Sample Library By Robin Bigwood
Published August 2021

Orange Tree Samples The Famous E Electric Piano

Orange Tree Sample’s Famous E may be the best virtual Rhodes you can buy.

The development history of the Rhodes electric piano would be an apt subject for Mastermind, I reckon: there was a surprising number of different models, variants and modifications available over its roughly two decades of production. Most players though would be happy with one really stand‑out, good‑sounding, responsive, versatile instrument, and that’s what this sample library aims to deliver.

Although Orange Tree Samples is deliberately cagey about the exact make and model of the piano sampled for this library, for legal reasons, the inclusion of both a ‘MARK I’ label and a serial number in the graphical interface makes it easy to identify as a 1971 Fender Rhodes MkI Suitcase. And not just any old MkI. This one apparently acquired a reputation as a ‘holy grail’ example, at a time when Rhodes were essentially hand‑made, and could vary considerably fresh off the production line. The ‘E’ — so called because of an identifying letter E stencilled on it by the LA hire company that bought it — ended up being booked up months ahead of time for any 1970s studio session in the city that needed a Rhodes. Add in the involvement of the celebrated producer, guitarist and songwriter Jay Graydon, who worked on many of those sessions, experimented with ways to record the ‘E’, and who has been very closely associated with the development of this library, and you’ve suddenly got a heck of a provenance.

Technical

Basic specs and requirements are quickly summed up. The library runs in Native Instruments Kontakt and Kontakt Player 5.7.0 or later, on Windows and Mac OS, and it’s a 3.7GB download that represents 7.4GB of samples. Almost all of the original 73‑note range is separately multi‑sampled with 18 velocity layers and, helpfully, the overall pitch compass has been extended to cover the A1 to C7 range that 88‑note controllers use. I saw typical RAM usage around 75MB, which is very manageable, and it’s light on the CPU.

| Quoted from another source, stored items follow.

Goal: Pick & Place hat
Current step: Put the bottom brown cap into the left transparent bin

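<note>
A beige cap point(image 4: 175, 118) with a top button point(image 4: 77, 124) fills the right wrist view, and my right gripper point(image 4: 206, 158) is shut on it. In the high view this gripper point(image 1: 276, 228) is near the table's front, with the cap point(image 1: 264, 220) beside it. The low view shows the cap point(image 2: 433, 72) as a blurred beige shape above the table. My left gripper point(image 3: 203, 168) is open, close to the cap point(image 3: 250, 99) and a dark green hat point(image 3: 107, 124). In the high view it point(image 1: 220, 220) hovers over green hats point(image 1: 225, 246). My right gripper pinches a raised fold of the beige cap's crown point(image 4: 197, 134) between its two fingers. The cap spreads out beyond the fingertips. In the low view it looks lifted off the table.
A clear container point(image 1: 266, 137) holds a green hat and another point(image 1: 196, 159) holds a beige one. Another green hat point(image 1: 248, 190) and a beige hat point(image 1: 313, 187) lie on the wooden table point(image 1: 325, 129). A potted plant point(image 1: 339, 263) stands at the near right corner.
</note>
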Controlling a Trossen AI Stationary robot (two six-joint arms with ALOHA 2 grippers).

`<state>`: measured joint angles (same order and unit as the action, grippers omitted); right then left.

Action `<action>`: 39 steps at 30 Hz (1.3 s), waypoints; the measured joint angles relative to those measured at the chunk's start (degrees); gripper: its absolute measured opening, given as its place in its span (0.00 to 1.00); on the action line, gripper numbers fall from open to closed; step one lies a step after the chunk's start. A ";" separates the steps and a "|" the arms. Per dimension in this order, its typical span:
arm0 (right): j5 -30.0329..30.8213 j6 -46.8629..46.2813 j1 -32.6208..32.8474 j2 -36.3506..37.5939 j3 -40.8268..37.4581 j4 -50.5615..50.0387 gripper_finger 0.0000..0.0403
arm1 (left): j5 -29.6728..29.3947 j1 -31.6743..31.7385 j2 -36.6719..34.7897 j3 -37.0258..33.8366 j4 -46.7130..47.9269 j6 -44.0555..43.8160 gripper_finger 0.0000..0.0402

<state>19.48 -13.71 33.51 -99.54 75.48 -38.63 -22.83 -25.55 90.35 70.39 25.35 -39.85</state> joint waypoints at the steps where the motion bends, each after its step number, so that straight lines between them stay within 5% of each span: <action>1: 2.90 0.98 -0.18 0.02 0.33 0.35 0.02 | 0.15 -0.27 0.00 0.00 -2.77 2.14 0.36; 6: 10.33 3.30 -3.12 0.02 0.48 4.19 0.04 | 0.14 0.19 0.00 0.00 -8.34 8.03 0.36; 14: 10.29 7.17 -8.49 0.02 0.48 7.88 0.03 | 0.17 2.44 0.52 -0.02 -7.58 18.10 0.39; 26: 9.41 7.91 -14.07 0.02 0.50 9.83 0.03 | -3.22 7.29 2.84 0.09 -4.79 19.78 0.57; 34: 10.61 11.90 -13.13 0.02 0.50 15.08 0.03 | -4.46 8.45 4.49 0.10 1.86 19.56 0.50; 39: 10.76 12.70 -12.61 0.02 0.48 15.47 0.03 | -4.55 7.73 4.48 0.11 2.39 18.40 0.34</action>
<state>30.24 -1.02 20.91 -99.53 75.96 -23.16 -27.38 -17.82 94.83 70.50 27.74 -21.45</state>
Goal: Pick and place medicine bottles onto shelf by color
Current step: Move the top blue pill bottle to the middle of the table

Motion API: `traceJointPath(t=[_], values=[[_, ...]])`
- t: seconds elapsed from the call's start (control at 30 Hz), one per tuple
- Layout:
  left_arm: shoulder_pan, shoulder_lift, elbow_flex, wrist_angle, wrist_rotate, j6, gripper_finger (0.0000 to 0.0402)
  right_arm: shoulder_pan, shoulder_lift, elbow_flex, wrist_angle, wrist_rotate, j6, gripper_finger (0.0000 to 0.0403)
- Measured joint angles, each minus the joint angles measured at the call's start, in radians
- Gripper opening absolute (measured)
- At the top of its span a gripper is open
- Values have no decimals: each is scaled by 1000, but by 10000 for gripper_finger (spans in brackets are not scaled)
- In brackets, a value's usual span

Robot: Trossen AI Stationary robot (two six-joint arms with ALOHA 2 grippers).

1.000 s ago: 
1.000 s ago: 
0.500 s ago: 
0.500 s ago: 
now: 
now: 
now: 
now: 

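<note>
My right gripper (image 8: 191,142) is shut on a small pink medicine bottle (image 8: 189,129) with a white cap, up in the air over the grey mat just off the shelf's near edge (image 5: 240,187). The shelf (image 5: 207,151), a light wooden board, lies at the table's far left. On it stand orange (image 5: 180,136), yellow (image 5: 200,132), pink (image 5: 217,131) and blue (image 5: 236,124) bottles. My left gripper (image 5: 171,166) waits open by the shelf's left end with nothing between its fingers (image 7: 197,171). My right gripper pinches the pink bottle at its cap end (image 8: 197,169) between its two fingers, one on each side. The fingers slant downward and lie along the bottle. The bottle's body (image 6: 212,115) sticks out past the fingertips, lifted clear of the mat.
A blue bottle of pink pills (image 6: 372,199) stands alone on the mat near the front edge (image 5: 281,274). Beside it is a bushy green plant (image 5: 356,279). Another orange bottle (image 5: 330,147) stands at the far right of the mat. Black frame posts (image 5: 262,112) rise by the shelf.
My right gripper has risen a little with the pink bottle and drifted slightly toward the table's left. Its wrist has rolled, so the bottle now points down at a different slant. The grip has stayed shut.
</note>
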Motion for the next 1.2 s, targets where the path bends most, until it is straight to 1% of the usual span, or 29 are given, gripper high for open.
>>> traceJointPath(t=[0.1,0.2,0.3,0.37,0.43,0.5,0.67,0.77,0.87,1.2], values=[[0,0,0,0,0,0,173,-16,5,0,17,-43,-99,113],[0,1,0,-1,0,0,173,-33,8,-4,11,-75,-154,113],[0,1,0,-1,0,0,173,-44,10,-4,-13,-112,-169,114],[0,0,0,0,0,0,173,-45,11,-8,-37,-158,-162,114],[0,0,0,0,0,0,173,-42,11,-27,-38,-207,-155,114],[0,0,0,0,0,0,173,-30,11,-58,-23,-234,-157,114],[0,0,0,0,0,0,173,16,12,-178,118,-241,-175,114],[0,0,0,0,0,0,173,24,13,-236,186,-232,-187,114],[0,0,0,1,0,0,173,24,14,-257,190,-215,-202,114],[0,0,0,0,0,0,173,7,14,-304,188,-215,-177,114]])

The Famous E’s user interface presents three tabbed sections (shown above). The first, Perform, has a volume knob, four‑band EQ, Tremolo and a multimode Chorus. Many more effects are available to be instantiated in processing chains in the Effects tab, which offers digital and analogue flavours of EQ, algorithmic and convolution reverbs, another chorus along with a phaser and versatile delay, plus a compressor and simple gain compensator.

The Advanced tab settings.The Advanced tab settings.

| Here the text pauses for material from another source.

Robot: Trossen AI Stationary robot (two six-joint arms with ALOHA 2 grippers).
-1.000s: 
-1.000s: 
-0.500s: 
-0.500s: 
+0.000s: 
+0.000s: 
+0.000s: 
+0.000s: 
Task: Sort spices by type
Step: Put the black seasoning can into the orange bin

Finally, an Advanced tab offers various niceties including velocity curve modifications (and storage) and left‑to‑right panning spread (totally inauthentic, but possibly helpful for stereo ‘loosening’ and for layering with acoustic pianos recorded that way). There’s also a toggle for a distinctive tinkly ‘Bell Register’ tone that’s present on the source instrument in the treble pitch range B3 to G4. Settings on any or all of the three section pages can be ‘pinned’ so they don’t change between presets, which is a nice feature. And the apparently basic four‑band EQ is quite tweakable, too, via a hidden parameter panel.

In Use

Getting down to playing the library soon reveals what all the fuss is about: simply put, this is a glorious‑sounding electric piano. The character is bright, generous and open, with a treble that sings out, even when playing quietly, and a low tenor register with that tremendous fibrous, complex, sustaining presence that’s somehow the epitome of the Rhodes sound. Individual notes have masses of life within them, which makes for a remarkable feeling of responsiveness and involvement.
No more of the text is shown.